- _Exercise goal_: Please say how many lines in the material include the string "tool", and nothing else.

- _Dataset extract_:
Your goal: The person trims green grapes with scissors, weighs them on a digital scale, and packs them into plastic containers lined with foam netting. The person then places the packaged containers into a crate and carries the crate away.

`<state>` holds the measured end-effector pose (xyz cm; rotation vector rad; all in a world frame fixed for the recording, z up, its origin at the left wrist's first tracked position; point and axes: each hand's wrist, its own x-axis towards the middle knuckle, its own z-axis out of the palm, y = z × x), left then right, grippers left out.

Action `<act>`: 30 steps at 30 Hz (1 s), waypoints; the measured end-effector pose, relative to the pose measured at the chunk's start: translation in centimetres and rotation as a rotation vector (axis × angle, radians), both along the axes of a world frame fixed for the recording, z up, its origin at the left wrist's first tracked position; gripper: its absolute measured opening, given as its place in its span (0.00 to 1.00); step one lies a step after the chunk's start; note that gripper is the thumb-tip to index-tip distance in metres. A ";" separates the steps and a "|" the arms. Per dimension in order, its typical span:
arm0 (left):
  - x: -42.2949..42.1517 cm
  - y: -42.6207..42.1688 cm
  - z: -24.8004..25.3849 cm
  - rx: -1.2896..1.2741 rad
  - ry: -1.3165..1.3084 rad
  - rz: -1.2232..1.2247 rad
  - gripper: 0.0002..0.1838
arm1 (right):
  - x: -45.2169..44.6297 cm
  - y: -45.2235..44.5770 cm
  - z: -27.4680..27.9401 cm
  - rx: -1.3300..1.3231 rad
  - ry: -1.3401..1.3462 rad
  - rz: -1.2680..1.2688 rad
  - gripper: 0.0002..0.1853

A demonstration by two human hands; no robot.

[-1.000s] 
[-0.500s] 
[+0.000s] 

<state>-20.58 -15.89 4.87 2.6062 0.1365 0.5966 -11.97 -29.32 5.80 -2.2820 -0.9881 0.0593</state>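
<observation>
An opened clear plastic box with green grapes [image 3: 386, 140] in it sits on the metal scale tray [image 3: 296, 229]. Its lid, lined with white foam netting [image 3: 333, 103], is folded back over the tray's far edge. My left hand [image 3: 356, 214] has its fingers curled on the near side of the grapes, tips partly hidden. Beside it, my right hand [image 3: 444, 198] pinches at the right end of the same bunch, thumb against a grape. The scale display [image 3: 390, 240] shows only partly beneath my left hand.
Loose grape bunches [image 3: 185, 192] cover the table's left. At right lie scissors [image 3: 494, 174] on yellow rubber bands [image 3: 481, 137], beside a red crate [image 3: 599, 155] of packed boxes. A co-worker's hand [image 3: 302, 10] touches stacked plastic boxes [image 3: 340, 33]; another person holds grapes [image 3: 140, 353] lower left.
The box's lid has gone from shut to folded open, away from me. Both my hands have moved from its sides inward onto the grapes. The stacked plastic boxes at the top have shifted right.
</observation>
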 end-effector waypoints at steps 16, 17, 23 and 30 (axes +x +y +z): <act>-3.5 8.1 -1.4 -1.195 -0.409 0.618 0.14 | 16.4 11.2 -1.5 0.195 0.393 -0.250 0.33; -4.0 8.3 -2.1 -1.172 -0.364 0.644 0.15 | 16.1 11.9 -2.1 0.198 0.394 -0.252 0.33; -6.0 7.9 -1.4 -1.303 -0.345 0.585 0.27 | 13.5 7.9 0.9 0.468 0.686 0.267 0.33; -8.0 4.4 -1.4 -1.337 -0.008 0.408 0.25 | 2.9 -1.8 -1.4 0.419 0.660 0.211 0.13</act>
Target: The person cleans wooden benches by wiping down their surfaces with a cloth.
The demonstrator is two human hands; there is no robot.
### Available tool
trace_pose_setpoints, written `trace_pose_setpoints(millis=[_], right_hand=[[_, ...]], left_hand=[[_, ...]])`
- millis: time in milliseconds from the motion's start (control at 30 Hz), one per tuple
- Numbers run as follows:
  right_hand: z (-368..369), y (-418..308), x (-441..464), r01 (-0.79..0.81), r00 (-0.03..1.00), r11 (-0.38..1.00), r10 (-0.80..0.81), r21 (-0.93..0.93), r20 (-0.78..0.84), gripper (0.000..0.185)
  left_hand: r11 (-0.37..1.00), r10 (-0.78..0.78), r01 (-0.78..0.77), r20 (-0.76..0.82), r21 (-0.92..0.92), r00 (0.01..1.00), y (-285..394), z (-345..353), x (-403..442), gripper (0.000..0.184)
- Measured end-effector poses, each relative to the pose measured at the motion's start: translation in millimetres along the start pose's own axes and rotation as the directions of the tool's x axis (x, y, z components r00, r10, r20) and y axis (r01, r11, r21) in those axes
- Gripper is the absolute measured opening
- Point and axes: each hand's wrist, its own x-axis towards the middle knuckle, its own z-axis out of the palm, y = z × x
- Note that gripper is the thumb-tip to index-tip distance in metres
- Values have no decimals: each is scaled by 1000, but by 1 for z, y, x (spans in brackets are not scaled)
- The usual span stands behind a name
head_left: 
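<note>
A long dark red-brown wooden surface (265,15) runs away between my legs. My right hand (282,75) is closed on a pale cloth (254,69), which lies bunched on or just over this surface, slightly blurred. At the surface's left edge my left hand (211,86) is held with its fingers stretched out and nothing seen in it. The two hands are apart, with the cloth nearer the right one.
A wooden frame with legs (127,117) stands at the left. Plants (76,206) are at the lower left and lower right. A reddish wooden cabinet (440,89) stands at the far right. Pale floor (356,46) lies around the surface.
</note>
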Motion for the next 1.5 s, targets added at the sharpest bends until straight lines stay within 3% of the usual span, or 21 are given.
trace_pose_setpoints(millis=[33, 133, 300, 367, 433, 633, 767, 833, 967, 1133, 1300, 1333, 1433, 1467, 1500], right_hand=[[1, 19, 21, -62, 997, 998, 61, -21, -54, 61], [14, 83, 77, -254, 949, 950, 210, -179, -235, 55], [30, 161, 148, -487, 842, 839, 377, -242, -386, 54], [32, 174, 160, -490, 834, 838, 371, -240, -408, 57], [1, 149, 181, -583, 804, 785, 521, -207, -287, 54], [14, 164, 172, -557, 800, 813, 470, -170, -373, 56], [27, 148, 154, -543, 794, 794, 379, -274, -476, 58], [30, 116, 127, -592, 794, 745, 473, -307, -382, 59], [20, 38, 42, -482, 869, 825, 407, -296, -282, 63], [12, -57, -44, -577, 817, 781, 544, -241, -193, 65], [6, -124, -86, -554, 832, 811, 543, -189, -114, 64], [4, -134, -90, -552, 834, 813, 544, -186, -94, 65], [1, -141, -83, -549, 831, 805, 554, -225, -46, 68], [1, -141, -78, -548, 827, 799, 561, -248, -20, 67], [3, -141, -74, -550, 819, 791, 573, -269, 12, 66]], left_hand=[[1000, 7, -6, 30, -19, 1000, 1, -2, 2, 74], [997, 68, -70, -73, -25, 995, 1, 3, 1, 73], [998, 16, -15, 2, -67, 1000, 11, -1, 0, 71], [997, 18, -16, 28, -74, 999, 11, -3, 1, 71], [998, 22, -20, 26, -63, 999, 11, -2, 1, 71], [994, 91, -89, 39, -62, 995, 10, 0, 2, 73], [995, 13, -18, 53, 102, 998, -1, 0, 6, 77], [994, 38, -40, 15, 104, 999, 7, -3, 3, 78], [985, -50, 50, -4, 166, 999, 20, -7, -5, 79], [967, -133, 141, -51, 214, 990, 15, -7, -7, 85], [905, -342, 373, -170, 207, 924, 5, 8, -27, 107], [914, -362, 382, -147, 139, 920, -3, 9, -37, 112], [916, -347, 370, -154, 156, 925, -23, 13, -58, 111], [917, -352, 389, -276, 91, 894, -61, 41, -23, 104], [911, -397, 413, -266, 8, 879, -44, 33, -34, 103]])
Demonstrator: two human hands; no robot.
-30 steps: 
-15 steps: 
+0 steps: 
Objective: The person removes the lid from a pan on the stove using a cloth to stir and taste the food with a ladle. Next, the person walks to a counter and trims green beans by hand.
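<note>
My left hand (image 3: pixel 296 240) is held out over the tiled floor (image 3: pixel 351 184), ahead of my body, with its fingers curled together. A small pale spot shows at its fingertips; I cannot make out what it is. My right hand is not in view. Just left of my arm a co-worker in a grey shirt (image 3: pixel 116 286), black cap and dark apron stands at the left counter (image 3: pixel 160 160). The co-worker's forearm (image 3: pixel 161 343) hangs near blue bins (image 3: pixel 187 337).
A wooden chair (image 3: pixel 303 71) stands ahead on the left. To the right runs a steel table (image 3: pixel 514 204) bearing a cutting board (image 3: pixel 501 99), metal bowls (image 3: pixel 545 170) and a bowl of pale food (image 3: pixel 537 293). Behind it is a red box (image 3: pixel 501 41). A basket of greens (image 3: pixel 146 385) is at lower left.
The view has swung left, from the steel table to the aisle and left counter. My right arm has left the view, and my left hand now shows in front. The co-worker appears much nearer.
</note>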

- _Reply_: 2